§ **Your goal**
What you return must be the lines of the data that hold the word "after".
= Beginning of Section =
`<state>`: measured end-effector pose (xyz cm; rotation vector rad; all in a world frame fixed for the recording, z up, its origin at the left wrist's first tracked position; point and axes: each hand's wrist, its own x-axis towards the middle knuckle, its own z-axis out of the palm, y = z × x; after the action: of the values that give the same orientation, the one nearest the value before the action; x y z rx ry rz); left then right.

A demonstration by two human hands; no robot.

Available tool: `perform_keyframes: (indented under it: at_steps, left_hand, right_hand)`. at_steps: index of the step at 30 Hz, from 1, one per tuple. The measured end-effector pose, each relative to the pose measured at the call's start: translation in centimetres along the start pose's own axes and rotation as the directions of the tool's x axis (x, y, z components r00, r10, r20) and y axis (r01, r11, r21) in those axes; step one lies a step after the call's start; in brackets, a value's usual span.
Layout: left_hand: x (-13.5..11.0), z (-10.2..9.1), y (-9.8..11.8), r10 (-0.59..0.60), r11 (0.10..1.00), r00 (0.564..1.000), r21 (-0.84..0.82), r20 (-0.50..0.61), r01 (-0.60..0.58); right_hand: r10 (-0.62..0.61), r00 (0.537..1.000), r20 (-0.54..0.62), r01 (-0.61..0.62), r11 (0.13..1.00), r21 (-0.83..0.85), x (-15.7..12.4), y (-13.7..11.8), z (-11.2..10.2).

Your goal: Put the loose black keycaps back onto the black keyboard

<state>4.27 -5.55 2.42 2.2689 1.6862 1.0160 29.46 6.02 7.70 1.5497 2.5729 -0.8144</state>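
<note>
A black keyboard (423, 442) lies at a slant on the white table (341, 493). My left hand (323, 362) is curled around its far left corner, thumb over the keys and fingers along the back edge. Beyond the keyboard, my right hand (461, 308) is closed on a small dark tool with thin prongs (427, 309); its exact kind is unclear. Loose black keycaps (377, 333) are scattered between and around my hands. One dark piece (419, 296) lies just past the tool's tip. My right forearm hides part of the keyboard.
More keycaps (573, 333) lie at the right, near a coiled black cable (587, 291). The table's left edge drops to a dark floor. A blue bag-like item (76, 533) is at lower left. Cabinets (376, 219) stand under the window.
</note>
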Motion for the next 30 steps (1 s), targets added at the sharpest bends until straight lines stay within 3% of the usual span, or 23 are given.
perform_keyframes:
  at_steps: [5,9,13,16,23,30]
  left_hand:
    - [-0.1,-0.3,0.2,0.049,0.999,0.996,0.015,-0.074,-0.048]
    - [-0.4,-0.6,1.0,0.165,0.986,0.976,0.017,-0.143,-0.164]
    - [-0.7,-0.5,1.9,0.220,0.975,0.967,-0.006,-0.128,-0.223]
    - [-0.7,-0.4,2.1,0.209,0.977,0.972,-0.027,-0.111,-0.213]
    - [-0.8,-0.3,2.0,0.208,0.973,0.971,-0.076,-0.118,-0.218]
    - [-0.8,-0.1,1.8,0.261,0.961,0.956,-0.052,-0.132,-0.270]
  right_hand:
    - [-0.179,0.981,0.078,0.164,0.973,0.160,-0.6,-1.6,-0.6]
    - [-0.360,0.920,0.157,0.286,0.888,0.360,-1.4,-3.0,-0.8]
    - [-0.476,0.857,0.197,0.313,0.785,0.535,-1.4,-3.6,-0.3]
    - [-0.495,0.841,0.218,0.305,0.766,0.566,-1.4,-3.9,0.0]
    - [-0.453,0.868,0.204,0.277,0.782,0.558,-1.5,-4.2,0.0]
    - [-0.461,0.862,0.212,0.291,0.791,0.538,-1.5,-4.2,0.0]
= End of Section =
§ **Written answer**
`<state>`: measured end-effector pose (xyz cm; rotation vector rad; all in a world frame fixed for the recording, z up, its origin at the left wrist's first tracked position; point and axes: each hand's wrist, its own x-axis towards the middle knuckle, its own z-axis out of the palm, y = z × x; after the action: of the values that give the same orientation, the one nearest the value before the action; x y z rx ry rz); left then right.
Available tool: `perform_keyframes: (indented under it: at_steps, left_hand, right_hand)`. at_steps: index of the step at 30 Hz, from 1, one per tuple. The measured end-effector pose, each relative to the pose measured at the call's start: translation in centimetres along the start pose's own axes and rotation as the directions of the tool's x axis (x, y, z components r00, r10, r20) and y axis (r01, r11, r21) in those axes; step one lies a step after the call's start; in brackets, a value's usual span.

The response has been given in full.